One of the favorite talking points of the climatistas is that we need to take account of the financial risk of future climate change. This is one reason the Biden Brigade is trying to impose a number of climate risk requirements on American business, even though by every conventional method of economic forecasting, the present value of hypothetical large costs decades from now is quite small. This is one reason why the climatistas insist on perverted forms of economic calculation (the “social cost of carbon”) that in any other context would get them called “economics deniers.”

One financial risk that turns out not to be small right now is the cost of green energy—especially windmills.  Bloomberg reports what is happening with wind power right now:

Wind Turbines Taller Than the Statue of Liberty Are Falling Over

…The instances [of windmill collapses] are part of a rash of recent wind turbine malfunctions across the US and Europe, ranging from failures of key components to full collapses. Some industry veterans say they’re happening more often, even if the events are occurring at only a small fraction of installed machines. The problems have added hundreds of millions of dollars in costs for the three largest Western turbine makers, GE, Vestas Wind Systems and Siemens Energy’s Siemens Gamesa unit; and they could result in more expensive insurance policies—a potential setback for the push to abandon fossil fuels and fight climate change. . .

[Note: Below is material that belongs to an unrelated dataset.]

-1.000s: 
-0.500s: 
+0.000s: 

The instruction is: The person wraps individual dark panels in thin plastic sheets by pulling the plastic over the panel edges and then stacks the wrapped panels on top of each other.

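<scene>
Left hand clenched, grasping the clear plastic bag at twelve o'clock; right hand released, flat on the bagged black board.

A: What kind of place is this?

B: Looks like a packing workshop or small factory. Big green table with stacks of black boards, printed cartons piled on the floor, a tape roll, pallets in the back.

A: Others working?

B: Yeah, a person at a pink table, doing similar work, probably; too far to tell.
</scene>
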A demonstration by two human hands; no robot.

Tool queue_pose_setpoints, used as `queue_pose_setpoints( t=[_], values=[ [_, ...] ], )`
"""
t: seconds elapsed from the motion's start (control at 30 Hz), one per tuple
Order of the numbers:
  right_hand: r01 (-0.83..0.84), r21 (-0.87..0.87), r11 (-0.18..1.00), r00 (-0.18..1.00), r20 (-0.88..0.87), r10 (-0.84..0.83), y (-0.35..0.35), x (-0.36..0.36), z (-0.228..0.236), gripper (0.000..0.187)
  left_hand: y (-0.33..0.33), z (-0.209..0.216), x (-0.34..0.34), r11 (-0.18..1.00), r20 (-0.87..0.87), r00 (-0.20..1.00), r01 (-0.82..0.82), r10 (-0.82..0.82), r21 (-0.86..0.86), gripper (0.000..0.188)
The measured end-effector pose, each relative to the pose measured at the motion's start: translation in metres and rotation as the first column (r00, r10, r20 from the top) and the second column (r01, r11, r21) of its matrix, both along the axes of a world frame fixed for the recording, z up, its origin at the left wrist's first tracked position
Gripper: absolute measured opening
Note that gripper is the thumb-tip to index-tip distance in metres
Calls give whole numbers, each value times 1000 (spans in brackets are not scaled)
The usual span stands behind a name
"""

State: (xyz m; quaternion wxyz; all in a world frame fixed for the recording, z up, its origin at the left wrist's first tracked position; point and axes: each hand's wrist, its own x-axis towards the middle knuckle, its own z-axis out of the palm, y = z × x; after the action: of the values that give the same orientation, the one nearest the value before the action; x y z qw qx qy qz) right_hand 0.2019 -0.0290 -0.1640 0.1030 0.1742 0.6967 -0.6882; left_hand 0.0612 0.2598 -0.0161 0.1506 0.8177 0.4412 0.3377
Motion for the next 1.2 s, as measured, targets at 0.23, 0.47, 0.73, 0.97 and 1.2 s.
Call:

The race to add production lines for ever-bigger turbines is cited as a major culprit by people in the industry. “We’re seeing these failures happening in a shorter time frame on the newer turbines, and that’s quite concerning,” says Fraser McLachlan, chief executive officer of London-based GCube Underwriting Ltd., which insures about $3.5 billion in wind assets in 38 countries. If the failure rate keeps climbing, he says, insurance premiums could increase or new coverage limits could be imposed. . .

Vestas Wind Systems A/S saw annual warranty provisions jump from roughly €600 million in 2019 to almost €1.2 billion in 2020 and 2021. . . The failure issue has become a concern for bankers and other creditors, however, who may begin to demand higher interest rates, he says. “There’s a hesitancy among insurers and lenders about these big models that haven’t been tested yet,” Metcalfe says. “The technology alarm bells are ringing.”

As we can see once again, while the political marketplace says one thing, the real marketplace says something else when it’s their own money at risk, and not taxpayer money.